As Rod said, you need to turn off the water while soaping up and rinse.  Campers do not have the water capacity of your home, remember you probably have a 50 gallon heater at home.

As far as the Elec. that Len mentions, your heater will recover faster with gas, so I doubt that will "fix" your concern.


----------



## H2H1 (May 8, 2010)

Re: travel trailer hot water (not enough)

Kevin,
 Rod, Ken are telling you the right things to do. I have  MH with a large HWT ,10 gallons I think, but I had to train the wife how to take a navy shower, Now we can both take a shower on one tank of hot water. I have no knowledge about what Len is talking about, so I can not comment on his post. Good luck and let us know if the navy shower works out  :laugh:


----------



## kmill99 (May 8, 2010)

Re: travel trailer hot water (not enough)



Hi Kenneth.

I only see one valve on the back of the hot water heater. DARN!  I was excited for a moment.  My wife just took a shower with the water on as low as possible and she was only able to take a 3 minute shower before the hot water ran out. This seems way too fast right? Only 3 minutes with the water turned down as much as we could? How much does the ANODE affect things? I have no idea if it has ever been changed. We just got the travel trailer and it is 4 years old.



Thanks

Kevin


----------



## Grandview Trailer Sa (May 8, 2010)

Re: travel trailer hot water (not enough)

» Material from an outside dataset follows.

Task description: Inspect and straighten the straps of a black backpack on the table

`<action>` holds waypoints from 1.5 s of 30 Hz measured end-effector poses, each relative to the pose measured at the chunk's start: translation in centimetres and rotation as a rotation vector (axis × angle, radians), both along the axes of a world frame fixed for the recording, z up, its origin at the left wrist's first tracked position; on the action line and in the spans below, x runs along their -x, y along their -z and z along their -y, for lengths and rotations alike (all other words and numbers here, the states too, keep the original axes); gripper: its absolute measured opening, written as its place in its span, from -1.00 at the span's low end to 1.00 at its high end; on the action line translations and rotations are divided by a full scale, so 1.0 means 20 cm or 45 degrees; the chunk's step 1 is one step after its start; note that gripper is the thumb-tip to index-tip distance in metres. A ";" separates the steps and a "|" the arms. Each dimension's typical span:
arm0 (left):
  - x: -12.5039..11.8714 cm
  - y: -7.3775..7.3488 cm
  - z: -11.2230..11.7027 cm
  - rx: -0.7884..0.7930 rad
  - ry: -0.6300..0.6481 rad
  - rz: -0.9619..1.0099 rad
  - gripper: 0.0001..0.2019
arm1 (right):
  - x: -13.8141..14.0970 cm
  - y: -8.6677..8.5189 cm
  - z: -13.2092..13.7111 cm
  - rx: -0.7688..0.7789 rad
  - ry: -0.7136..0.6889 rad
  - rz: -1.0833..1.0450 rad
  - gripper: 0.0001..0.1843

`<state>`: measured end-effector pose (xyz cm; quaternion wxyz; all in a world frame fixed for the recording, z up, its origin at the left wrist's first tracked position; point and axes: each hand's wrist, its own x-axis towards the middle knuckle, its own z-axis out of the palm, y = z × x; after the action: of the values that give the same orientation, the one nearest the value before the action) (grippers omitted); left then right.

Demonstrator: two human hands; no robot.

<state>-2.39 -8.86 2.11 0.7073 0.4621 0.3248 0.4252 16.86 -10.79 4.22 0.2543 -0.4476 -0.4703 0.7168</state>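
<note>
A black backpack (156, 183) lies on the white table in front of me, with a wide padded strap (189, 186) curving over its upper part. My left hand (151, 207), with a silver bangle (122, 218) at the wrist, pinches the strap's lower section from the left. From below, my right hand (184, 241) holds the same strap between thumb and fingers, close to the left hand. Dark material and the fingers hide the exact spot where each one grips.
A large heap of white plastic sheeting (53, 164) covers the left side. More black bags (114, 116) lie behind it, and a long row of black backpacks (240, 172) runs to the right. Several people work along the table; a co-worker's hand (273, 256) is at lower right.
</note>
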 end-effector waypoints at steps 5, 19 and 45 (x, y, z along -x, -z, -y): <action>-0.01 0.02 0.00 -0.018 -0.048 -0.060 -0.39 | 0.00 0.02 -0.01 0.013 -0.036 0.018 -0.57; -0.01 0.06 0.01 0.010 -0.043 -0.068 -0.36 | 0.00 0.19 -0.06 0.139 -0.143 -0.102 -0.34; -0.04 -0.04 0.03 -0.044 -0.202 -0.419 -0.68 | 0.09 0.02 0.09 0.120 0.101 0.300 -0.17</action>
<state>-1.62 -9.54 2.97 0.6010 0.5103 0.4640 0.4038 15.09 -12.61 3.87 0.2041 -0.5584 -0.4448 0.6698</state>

There is a one valve bypass system, but no, 3 min's is not long enough.  Is there anyway you could take a picture of the back of the WH and e-mail it to me?  

The anode does not affect how much hot water you have.  It collects impurities in the water and protects the tank.  It needs to be changed pretty much annually.


----------



## Grandview Trailer Sa (May 8, 2010)

Re: travel trailer hot water (not enough)

Kevin,
Got your pic and your valve is correct.  

Suggestion.  Unhook the water pressure and remove the drain plug.  It just might have sediment that needs to be flushed out.  Have a new anode rod to replace it..if bad.

Question, what color is the flame when burning.  Should be BLUE, no yellow or just slightly yellow on tip of flame.  I am leaning toward poor gas supply (for heat) or bad thermostat.  A dealer will have to check it out.


----------



## Guest (May 8, 2010)

Re: travel trailer hot water (not enough)

wonder where u came up with that ,, post ,, ken      JK u  :laugh:


----------



## H2H1 (May 9, 2010)

Re: travel trailer hot water (not enough)

Rod it came from the community. :laugh:  :laugh:  :laugh:  :laugh:  :laugh:


----------



## Clay L (May 9, 2010)

Re: travel trailer hot water (not enough)

You might want to check the temperature of the water in the water heater tank. It should be between 135 and 145 degrees or so. Then check the temperature of the water coming out of the faucet.

 If the temps are not close to the same then you have a cold water cross feed somewhere or the thermostat disc switch is opening too soon.

That can happen when the outside shower head is turned off but the two valves are open to some degree.

In my case the problem was the diverter (winterizing) valve on the water heater. It was in the proper position but leaked a small amount of cold water into the hot water out line.


----------